◆ What is needed ◆
Each line below from the one containing "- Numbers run" through the one containing "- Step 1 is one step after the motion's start" should be output exactly as it stands, and no other line should appear.
================
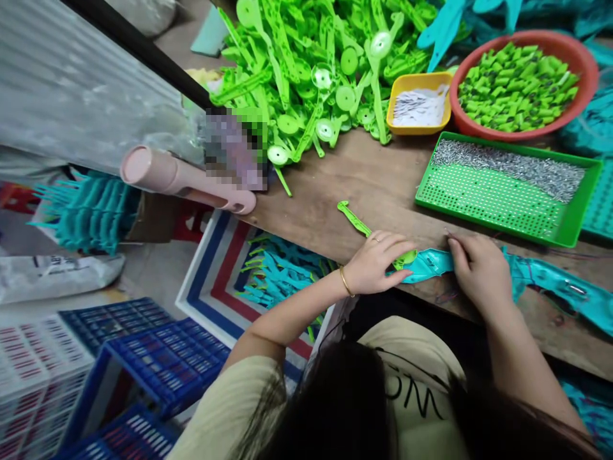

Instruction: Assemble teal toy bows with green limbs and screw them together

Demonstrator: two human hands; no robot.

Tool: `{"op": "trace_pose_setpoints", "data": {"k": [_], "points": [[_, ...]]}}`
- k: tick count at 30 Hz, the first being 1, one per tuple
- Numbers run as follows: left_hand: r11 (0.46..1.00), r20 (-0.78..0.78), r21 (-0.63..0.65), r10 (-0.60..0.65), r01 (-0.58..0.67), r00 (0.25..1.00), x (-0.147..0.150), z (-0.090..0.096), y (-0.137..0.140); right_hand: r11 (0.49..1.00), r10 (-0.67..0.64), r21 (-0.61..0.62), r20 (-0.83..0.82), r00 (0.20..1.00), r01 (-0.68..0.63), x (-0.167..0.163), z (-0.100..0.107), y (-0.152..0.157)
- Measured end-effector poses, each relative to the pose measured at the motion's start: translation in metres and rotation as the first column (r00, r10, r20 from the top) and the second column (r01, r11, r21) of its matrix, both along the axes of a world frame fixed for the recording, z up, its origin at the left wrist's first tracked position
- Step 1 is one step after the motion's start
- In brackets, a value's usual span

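Observation:
My left hand [380, 260] is closed over a long lime-green plastic arm [354, 219], whose rounded end lies on a turquoise plastic piece [428, 265]. That turquoise piece rests at the front edge of the wooden bench, spanning the space between both hands. At its right end is my right hand [479, 271], thumb and forefinger pinched together; whatever small item sits at the fingertips is too tiny to name. Right of that hand lies another turquoise plastic part [565, 286] with a metal piece and thin wires.
Behind is a heap of lime-green arms [330, 70]. A green tray [498, 204] of small metal pins, a yellow dish [398, 105] and a red basin [524, 131] of green pieces stand right. A pink cylinder [184, 179] and striped bin [205, 287] are left.

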State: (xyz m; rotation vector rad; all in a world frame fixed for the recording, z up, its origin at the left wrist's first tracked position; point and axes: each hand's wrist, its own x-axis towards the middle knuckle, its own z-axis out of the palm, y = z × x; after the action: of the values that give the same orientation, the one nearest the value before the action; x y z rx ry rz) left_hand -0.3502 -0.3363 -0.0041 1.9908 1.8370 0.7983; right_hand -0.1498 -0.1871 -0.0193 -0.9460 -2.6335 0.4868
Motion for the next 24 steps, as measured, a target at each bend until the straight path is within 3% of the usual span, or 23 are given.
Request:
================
◆ Response to the exercise ◆
- Numbers run as follows: left_hand: r11 (0.46..1.00), r20 (-0.78..0.78), r21 (-0.63..0.65), r10 (-0.60..0.65), r01 (-0.58..0.67), r00 (0.25..1.00), x (-0.147..0.150), z (-0.090..0.096), y (-0.137..0.140); right_hand: r11 (0.49..1.00), r10 (-0.67..0.64), r21 (-0.61..0.62), r20 (-0.83..0.82), r00 (0.20..1.00), r01 (-0.68..0.63), x (-0.167..0.163), z (-0.100..0.107), y (-0.152..0.157)
- Measured end-effector poses, each relative to the pose measured at the motion's start: translation in metres and rotation as the first column (r00, r10, r20 from the top) and the second column (r01, r11, r21) of its matrix, both along the axes of a world frame fixed for the recording, z up, its origin at the left wrist's first tracked position
- Step 1 is one step after the motion's start

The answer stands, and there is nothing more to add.